Comme de longs échos qui de loin se confondent
Dans une ténébreuuse et profonde unité,
Vaste comme la nuit et comme la clarté,
Les parfums, les couleurs et les sons se répondent.
Il est des parfums frais comme des chairs d'enfants,
Doux comme les hautbois, verts comme les prairies,
Et d'autres, corrompus, piches et triomphants,
Ayant l'expansion des choses infinies,
Comme l'ambre, le musc, le benjoin et l'encens,
Qui chantent les transports de l'esprit et des sens.
Nature is a temple where living pillars
sometimes let forth confused words;
in it man goes through forests of symbols
which watch him with familiar looks.
Like long echoes which from a distance
mingle into a shadowy and deep unity,
as vast as night and light, perfumes,
colours and sounds reply to one another.
There are perfumes fresh as children's flesh,
sweet as oboes, green as meadows,
and others corrupt, rich and triumphant,
Sharing the capacity of expansion that infinite things have,
such as musk, balsam and incense,
which hymn the transports of the mind and the senses.
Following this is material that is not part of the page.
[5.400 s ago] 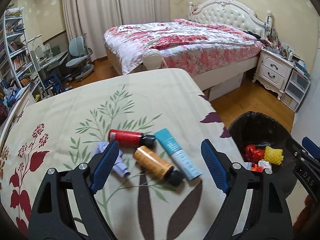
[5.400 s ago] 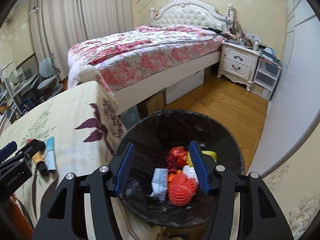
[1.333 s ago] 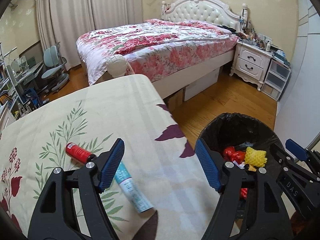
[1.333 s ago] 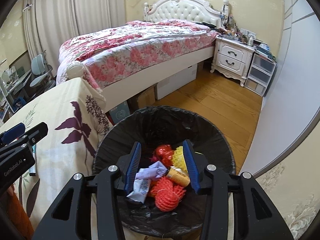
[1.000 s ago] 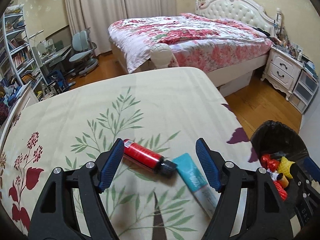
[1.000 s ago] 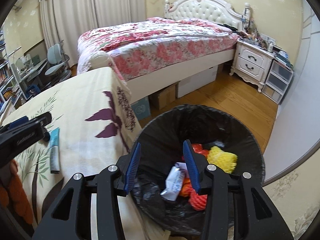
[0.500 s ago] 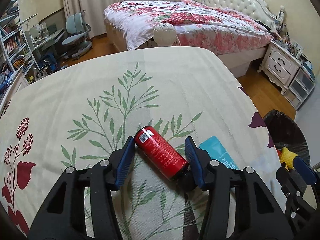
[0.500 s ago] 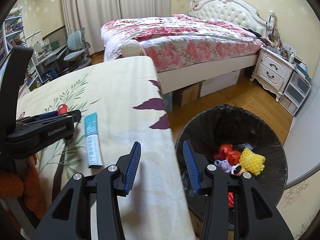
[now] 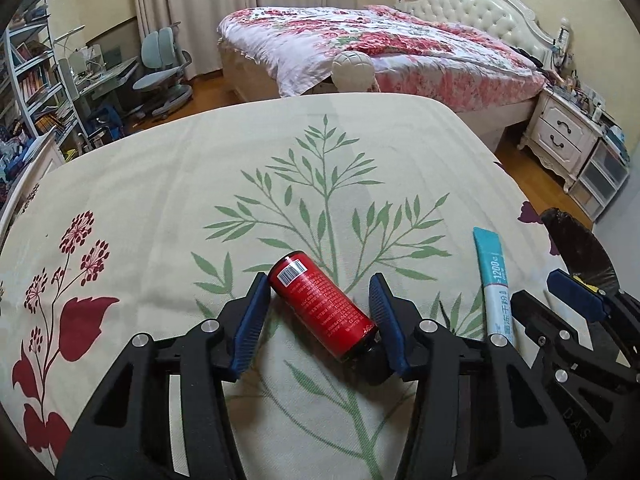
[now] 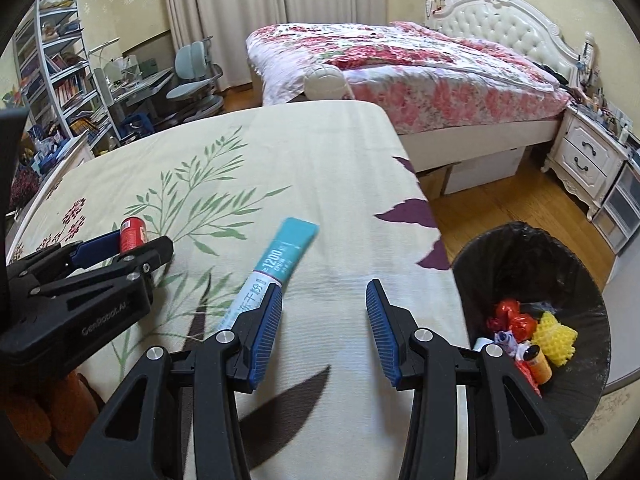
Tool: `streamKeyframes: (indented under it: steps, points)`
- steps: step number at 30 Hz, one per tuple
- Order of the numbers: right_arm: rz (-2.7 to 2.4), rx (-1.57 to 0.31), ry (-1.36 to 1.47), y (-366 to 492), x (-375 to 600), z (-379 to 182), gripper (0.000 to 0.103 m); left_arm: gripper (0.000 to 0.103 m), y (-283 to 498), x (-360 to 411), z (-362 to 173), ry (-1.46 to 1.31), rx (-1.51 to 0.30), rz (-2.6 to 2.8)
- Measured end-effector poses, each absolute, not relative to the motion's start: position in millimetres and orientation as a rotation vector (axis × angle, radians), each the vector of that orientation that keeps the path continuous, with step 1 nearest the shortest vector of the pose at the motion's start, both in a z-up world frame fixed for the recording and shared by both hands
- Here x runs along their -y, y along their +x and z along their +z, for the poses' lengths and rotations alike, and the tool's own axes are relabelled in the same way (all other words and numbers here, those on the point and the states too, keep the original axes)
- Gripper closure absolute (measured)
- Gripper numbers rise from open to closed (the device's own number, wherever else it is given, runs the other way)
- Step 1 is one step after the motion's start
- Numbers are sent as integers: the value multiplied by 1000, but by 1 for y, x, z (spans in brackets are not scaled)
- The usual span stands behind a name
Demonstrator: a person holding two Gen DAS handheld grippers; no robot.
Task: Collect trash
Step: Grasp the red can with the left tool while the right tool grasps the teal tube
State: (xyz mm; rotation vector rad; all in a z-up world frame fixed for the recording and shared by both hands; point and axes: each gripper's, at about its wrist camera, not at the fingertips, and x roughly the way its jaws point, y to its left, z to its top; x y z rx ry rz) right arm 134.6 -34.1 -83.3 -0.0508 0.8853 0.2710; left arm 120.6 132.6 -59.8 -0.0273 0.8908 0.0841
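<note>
A red can lies on its side on the leaf-patterned tablecloth, between the open jaws of my left gripper; the pads stand close on either side of it. It also shows in the right wrist view. A teal and white tube lies to the right of the can, and in the right wrist view just left of my open, empty right gripper. The black-lined trash bin stands on the floor at the right, holding red, yellow and orange trash.
The table's right edge drops to a wooden floor. A bed with a floral cover stands beyond the table, a white nightstand to its right. A desk, chairs and bookshelves fill the far left.
My left gripper has moved in around the red can and its jaws have narrowed. My right gripper has swung from the bin to over the table beside the tube.
</note>
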Motion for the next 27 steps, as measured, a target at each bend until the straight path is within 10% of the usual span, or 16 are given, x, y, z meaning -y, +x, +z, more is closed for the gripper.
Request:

[From Cristopher Robinson, French Literature in the Nineteenth Century; New York: Barnes & Noble; 1978. Pp. 129-130.
Buson, Yosa (1716 - 1783)
Japanese haiku poet.
Suzushisa ya
Kane o hanaruru
Kane no koe.
Coolness –
the sound of the bell
as it leaves the bell.
(as translated by Hass 1994)
Old well,
a fish leaps –
dark sound.
(as translated by Hass 1994)
Kageroo ya
na mo shiranu mushi no
shiroki tobu.
Heat waves of spring;
An unknown insect
Is flying whitely.
(as translated by Blyth 1949)
The sound of a bell
struck off center
vanishes in haze.
(as translated by Hass 1994)
Chora (Japanese haiku poet)
Mushi horo-horo
kusa ni koboruru
neiro kana.
The sound-colour
Of insects pattering down
On the leaves.
(as translated by Blyth 1949)
Issa, Kobayashi (1763-1827)
Japanese haiku poet
Uguisu ya
kiiro na koe de
oya wo yobu.
The young uguisu
Calls its parents
With a yellow voice.
(as translated by Blyth 1949)
Perhaps one of the most famous poems ever written with a synaesthetic theme is Rimbaud's "Voyelles":
A noir, E blanc, I rouge, U vert, O bleu: voyelles,
Je dirai quelque jour vos naissances latentes:
A, noir corset velu des mouches éclatantes
Qui bombinent autour des puanteurs cruelles,
Golfes d'ombre; E, candeurs des vapeurs et des tentes, Lances des glaciers fiers, rois blancs, frissons d'ombelles.
I, pourpres, sang craché, rire des lèvres belles
Dans la colère ou les pénitentes;
U, cycles, vibrements divins des mers virides,
Paix des pâtis semés d'animaux, paix des rides
Que l'alchimie imprime aux grands fronts studieux;
O, suprême Clairon plein des strideurs étranges,
Silences traversés des Mondes et des Anges:
-- O l'Oméga, rayon violet de Ses Yeux!
A black, E white, I red, U green, O blue --
I'll tell One day, you vowels, how you come to be and whence.
A, black, the glittering of flies that form a dense,
Velvety corset round some foul and cruel smell,
Gulf of dark shadow; E, the glaiers' insolence,
Steams, tents, white kings, the quiver of a flowery bell;
I, crimson, blood expectorated, laughs that well
From lovely lips in wrath or drunken pentinence;
U, cycles, the divine vibrations of the seas,
Peace of herd-dotted pastures or the wrinkled ease
That alchemy imprints upon the scholar's brow;
O, the last trumpet, loud with strangely strident brass,
The silences through which the Worlds and Angels pass:
-- O stands for Omega, His Eyes' deep violet glow!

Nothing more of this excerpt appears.